Thousands of Palestinians--in the occupied territories, in Israel and in refugee camps all over the Arab world--ignored Yisrael Beiteinu's bluster and turned out for Nakba Day rallies, insisting on the right of refugees to return to their homes, a demand that is anathema to the overwhelming majority of Israeli Jews. In a speech in the stadium at the northern Israeli city of Kafr Kana, Raed Salah, the chairman of the northern branch of Israel's Islamic Movement, declared, "We are the ones who will remain on our land; it is the occupation that will soon disappear." Speaking of the occupation, former Foreign Minister Tzipi Livni urged Prime Minister Netanyahu to seek a peace deal with the Palestinians in the territories as soon as possible, as any delay would bring about a binational state, which she called "a strategic threat, no less menacing than any other threat."
The fact is that even aside from the occupation, Israel is already a binational state--increasingly, a multicultural state--albeit one that is dominated by one ethnic/religious group. What if, instead of talking past one another, Jews and Palestinians were to take a step toward admitting this reality by acknowledging the other's historical narrative and trying to live together? It turns out that some are doing this, and in very interesting ways. I recently attended the sixth annual "Independence Day/Nakba Day" gathering near the northern city of Haifa, a two-day workshop organized by Arabs and Jews "designed to respect and commemorate the pain and loss on both sides." Sponsored this year by Beyond Words, a nonprofit organization that empowers Arab and Jewish women to work for social change and peace, the event featured a history lecture, recollections of the 1948 expulsion from Ramle by a Palestinian who experienced it and of the Holocaust by a survivor, personal testimonies of loss in a common grieving ritual, and breakout workshops, as well as music, dance and prayer.

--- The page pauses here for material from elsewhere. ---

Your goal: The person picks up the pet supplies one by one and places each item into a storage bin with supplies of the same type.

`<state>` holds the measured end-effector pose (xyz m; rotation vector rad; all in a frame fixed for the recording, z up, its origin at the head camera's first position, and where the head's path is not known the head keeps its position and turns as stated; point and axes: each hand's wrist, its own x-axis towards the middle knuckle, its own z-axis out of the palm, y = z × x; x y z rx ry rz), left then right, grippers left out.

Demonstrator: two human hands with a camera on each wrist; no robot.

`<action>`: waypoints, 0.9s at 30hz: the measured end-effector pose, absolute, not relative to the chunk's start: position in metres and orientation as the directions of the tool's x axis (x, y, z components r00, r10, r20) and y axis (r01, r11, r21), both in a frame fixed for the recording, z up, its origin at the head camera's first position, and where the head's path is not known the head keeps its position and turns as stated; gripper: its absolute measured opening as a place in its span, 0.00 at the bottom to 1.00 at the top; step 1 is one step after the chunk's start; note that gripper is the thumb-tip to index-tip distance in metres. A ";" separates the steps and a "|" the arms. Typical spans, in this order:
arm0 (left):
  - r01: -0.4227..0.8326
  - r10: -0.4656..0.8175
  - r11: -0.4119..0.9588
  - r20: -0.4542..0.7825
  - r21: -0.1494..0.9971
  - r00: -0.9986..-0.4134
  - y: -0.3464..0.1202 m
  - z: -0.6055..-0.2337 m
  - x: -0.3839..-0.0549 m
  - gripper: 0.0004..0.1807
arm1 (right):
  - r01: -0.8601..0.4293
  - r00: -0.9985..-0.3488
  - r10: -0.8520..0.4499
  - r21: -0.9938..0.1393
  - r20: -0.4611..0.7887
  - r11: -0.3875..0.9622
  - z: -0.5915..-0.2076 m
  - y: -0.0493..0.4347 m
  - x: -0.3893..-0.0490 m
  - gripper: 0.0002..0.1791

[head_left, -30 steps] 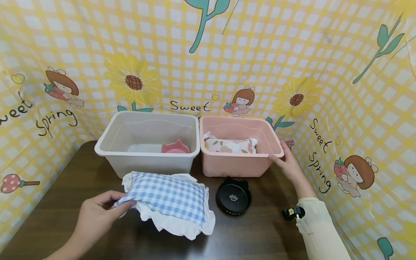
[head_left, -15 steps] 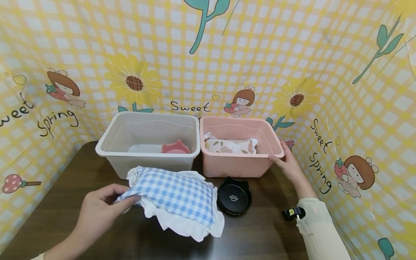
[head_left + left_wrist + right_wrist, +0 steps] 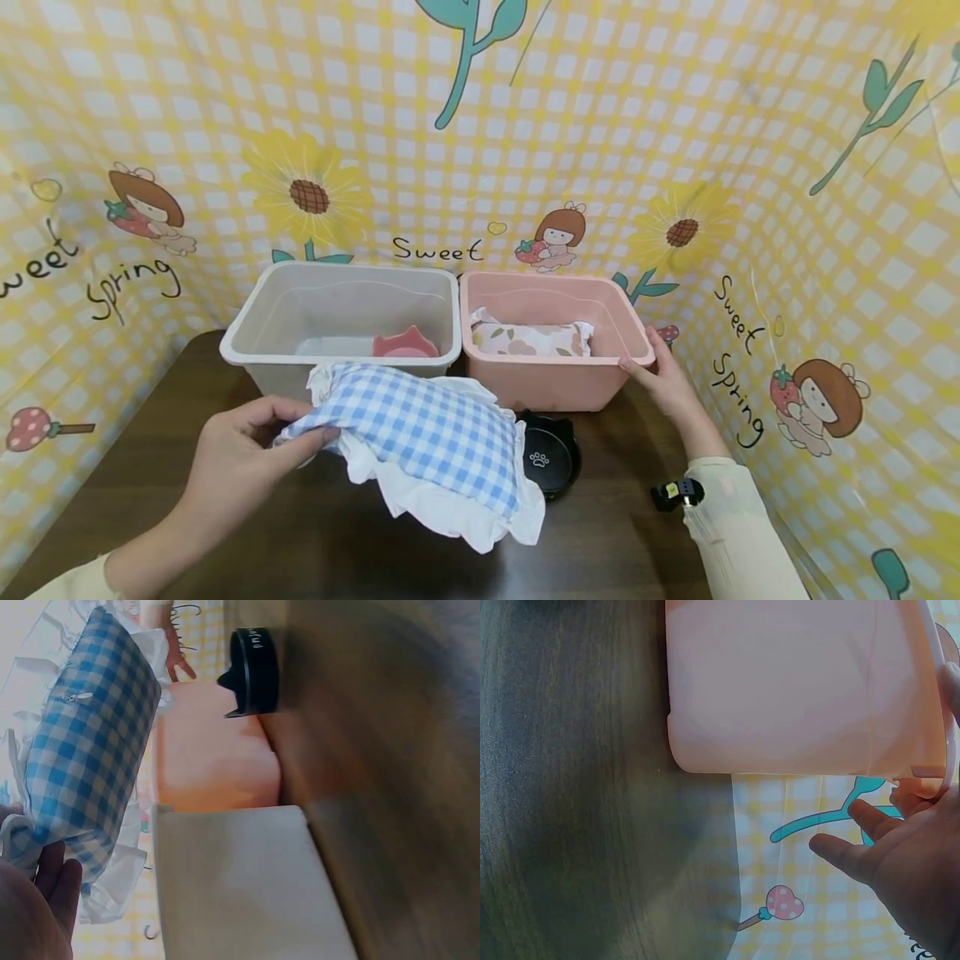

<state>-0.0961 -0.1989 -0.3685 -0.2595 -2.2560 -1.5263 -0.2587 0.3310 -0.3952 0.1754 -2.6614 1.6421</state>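
My left hand (image 3: 243, 467) pinches one end of a small blue-and-white checked pillow (image 3: 431, 429) with a white ruffled edge. The pillow hangs in the air before the grey bin and overlaps the black cat-eared bowl (image 3: 553, 458) in the head view; a zip pull shows on its underside in the left wrist view. At the right, my right hand (image 3: 670, 387) grips the near right corner of the pink bin (image 3: 543, 383), thumb at the rim; some fingers extend below the rim in the right wrist view. A floral pillow (image 3: 532, 339) lies inside that bin.
The grey bin (image 3: 345, 361) stands against the left side of the pink one, with a pink cat-eared bowl (image 3: 406, 342) inside. Both rest on a dark wooden table (image 3: 600, 542). A yellow checked cloth (image 3: 420, 183) surrounds the back and sides.
My left hand has carried the checked pillow to the right and slightly up, so it covers part of the black bowl. My right hand has stayed on the pink bin.
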 end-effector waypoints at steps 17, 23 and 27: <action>0.453 -0.070 0.401 0.520 0.796 -0.852 -0.185 -0.323 -0.126 0.07 | -0.091 -0.995 -0.084 -0.890 0.059 0.448 -0.393 0.325 -0.253 0.50; 0.460 -0.050 0.379 0.515 0.803 -0.856 -0.180 -0.308 -0.141 0.07 | -0.103 -0.993 -0.090 -0.895 0.071 0.435 -0.395 0.328 -0.257 0.50; 0.482 -0.029 0.379 0.531 0.790 -0.847 -0.176 -0.299 -0.150 0.07 | -0.097 -0.994 -0.086 -0.898 0.066 0.430 -0.395 0.329 -0.257 0.51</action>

It may be hard for Americans to comprehend just how threatening such an event is perceived in Israel--by both Jews and Palestinians. Many of the former find it nearly treasonous that on two consecutive days considered nearly sacred--the Day of the Fallen and Independence Day, when throughout the country everything comes to a screeching halt for two minutes as sirens sound--fellow Jews would go out of their way to acknowledge those who consider the time of Jewish national liberation to be a catastrophe. And just as many Palestinians are no less irritated that their dispossessed brethren, who endure continuing discrimination as second-class citizens, would commune with a people who celebrate what is for Palestinians a time of defeat and expulsion. But that's just the point: the participants don't presume to furnish a "solution" to the conflict, nor do they expect to synthesize the two vastly different national experiences into a unified whole. The idea, rather, is that in a society where the two opposing narratives almost completely negate the legitimacy of the other, simply to come together, to listen to the other, to accept the other's narrative as at least somewhat legitimate, is a crucial step in the healing process necessary to ending the conflict.
How different this all is, and how much more positive, than the confrontational stances behind all the actions in To Die in Jerusalem! For that matter the mere fact that the noun "Nakba" has become acknowledged within Israel is progress, which makes the grass roots resistance to the intransigence of Yisrael Beiteinu an even more hopeful sign. Perhaps To Die in Jerusalem and the rise of Yisrael Beiteinu remind us that it really can be darkest before the dawn and that a sun may yet rise through the basic will of a fundamental desire from those who have suffered so much on both sides of a century of offenses.